Sommes astronomiques réclamées dans le 93
Dernier point de l’affaire révélée par Le Canard : deux médecins du Smur pédiatrique du 93 réclament des sommes allant jusqu’à plus de 350 000 euros, pour des paiements de gardes imputées à d’autres blouses blanches. L’AP-HP confirme, là encore, au Quotidien que des signalements ont été reçus par le siège de CHU et que l’enquête lancée est en cours de finalisation. « Sur le fondement du rapport définitif, si des mesures doivent être prises, elles le seront », fait savoir le CHU.
Interrogé sur ces révélations, le Pr Rémi Salomon, président de la CME de l’AP-HP, a déclaré sur France Info que « c’est évidemment inacceptable et répréhensible. Il faut mettre de l’ordre là-dedans ». Contacté, le Pr Frédéric Adnet, ancien patron du Samu de Seine-Saint-Denis et depuis l’été 2023 chef du Samu de Paris, n’a pas souhaité en l’état répondre à nos sollicitations. Quant au ministre délégué à la Santé démissionnaire, Frédéric Valletoux, il a surtout souligné à propos de cette histoire l’« enjeu de sécurité pour les patients », pointant les urgentistes qui enchaînent les gardes sans repos.
Un secret de Polichinelle ?
Le Dr Éric Reboli, président du Syndicat national des médecins remplaçants hospitaliers (SNMRH), n’est pas étonné par ces révélations, évoquant au Quotidien un « secret de Polichinelle ». Il soutient que certaines pratiques déviantes sont connues, y compris chez des anesthésistes de l’AP-HP. « Des médecins font des fausses astreintes payées pour gonfler leurs salaires. Résultat, ils font 8 heures de travail effectif, pour 12 heures sur le bulletin de salaire, avec la prime d’astreinte de nuit ! », explique-t-il.
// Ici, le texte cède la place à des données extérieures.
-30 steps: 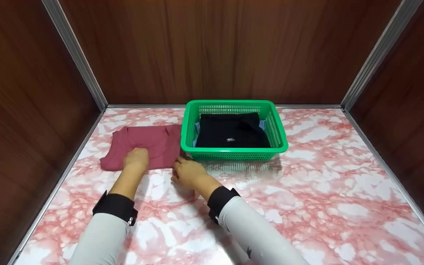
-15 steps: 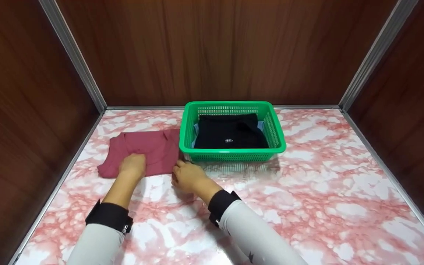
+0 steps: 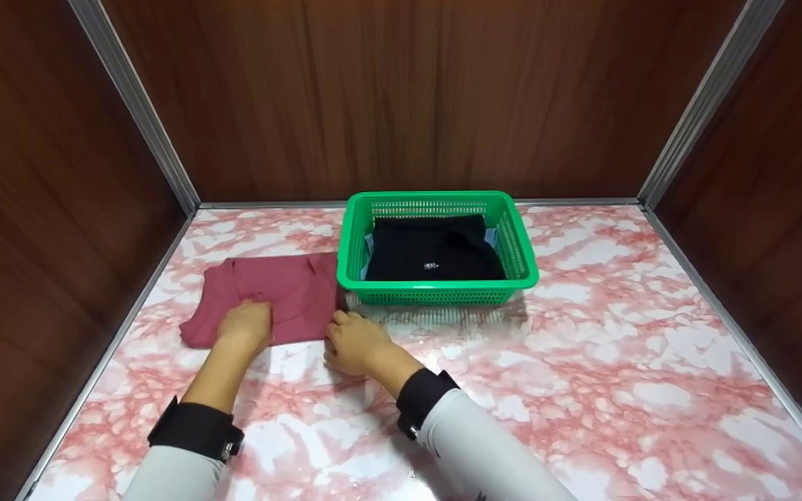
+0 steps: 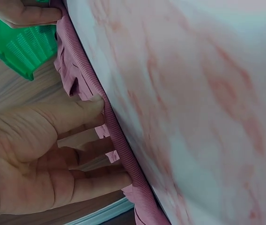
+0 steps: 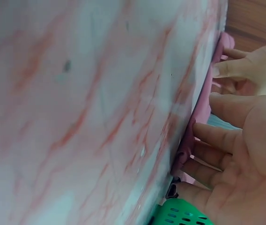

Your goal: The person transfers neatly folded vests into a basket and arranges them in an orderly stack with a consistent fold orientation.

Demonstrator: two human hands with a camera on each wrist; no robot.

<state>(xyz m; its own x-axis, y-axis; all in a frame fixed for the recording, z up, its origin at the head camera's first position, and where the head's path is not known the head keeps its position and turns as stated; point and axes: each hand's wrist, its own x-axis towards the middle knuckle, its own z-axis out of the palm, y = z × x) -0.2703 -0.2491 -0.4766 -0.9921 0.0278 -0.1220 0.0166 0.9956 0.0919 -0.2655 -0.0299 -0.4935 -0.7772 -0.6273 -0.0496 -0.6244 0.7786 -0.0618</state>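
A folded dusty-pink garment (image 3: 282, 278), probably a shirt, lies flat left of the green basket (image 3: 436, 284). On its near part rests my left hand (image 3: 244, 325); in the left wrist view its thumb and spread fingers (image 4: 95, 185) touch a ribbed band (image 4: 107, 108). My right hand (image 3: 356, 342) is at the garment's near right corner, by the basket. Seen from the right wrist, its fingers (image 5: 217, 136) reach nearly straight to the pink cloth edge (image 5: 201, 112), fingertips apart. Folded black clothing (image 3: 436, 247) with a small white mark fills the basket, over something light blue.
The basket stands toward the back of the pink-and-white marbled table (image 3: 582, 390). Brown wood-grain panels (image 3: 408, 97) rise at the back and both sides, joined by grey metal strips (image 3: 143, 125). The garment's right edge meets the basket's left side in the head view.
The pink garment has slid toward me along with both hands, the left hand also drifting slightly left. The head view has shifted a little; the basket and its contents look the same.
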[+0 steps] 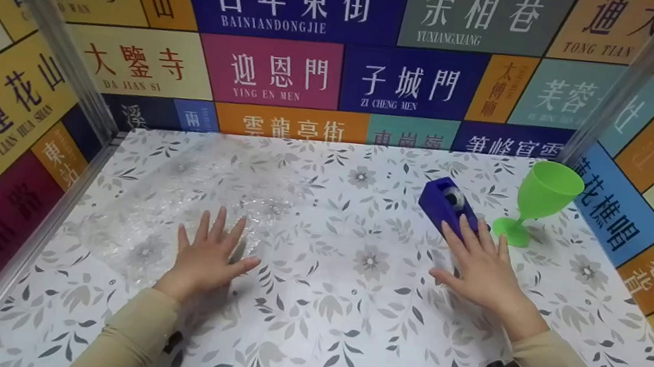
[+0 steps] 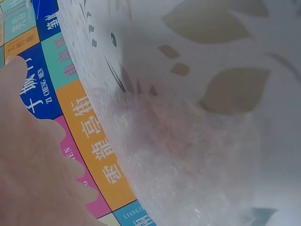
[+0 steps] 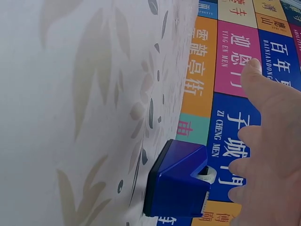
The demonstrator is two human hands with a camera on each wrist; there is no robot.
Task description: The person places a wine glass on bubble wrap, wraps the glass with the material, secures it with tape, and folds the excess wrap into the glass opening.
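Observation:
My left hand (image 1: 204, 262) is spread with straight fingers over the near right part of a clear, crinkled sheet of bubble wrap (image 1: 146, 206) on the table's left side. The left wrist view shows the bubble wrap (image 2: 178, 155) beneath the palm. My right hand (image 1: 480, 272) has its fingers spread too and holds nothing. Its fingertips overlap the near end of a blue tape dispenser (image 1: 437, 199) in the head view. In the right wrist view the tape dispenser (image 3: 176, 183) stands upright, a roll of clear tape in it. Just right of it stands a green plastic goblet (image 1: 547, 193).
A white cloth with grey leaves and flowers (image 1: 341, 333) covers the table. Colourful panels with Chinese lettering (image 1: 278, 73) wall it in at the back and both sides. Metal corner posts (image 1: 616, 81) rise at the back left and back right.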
Mais, ajoute-t-il, ces systèmes frauduleux relèvent davantage de brebis galeuses que d’une pratique généralisée.
Président de l’intersyndicale Action praticiens hôpital (APH), le Dr Jean-François Cibien se montre prudent. « Peut-être qu’il se passe des choses à l’AP-HP et peut-être y a-t-il eu des malversations, je n'en ai aucune preuve. Si c’est le cas, il y aura une enquête administrative et éventuellement des suites judiciaires, en fonction des éléments constatés. Le temps de l'enquête, la présomption d’innocence s’appliquera et j’attendrai les conclusions pour me positionner ». Il rappelle le haut niveau de contrôles réglementaires du tableau de garde. « Il ne faut surtout pas jeter l’opprobre sur tous les urgentistes travaillant dans les autres Samu et qui se conforment aux règles en vigueur. »
L’ancien ministre de la Santé François Braun n’a pas eu connaissance de ces arrangements. « Je n’en ai jamais eu vent, affirme-t-il au Quotidien. Ce qui existe, c’est que les médecins fassent de l’administratif après leur garde et le comptent en temps de travail, ce qui est normal », explique celui qui fut aussi président de Samu-Urgences de France. L’urgentiste trouverait a contrario « malhonnête et condamnable » de se faire payer « aux deux râteliers » : autrement dit de ne pas honorer sa garde pour travailler à la place dans le privé.